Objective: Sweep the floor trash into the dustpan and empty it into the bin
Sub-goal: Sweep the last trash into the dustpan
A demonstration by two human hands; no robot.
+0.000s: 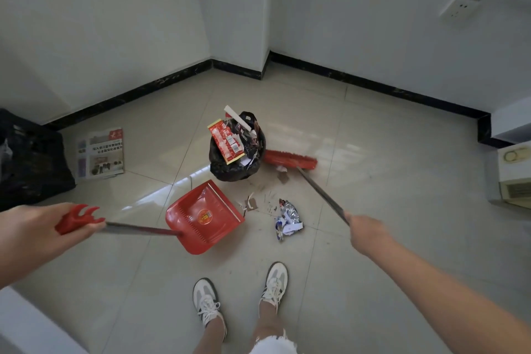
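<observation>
Head view: left hand (pixel 37 227) gripped the dustpan (pixel 204 217), right hand (pixel 366 234) the broom (pixel 290 158); sweeping stage. Next, likely pull the scraps (pixel 287 217) toward nine o'clock.

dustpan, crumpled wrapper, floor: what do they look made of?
Dustpan: red moulded plastic, semi-glossy, with ribbed grooves in the pan. Crumpled wrapper: probably foil-lined plastic film, with silvery, creased glints. Floor: glazed tile, likely ceramic; grout lines and a glossy sheen show.
</observation>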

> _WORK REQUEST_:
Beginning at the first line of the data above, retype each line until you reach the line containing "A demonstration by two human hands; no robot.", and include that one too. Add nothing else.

> _FINAL ANSWER_:
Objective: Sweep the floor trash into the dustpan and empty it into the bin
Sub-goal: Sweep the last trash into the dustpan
A demonstration by two human hands; no robot.

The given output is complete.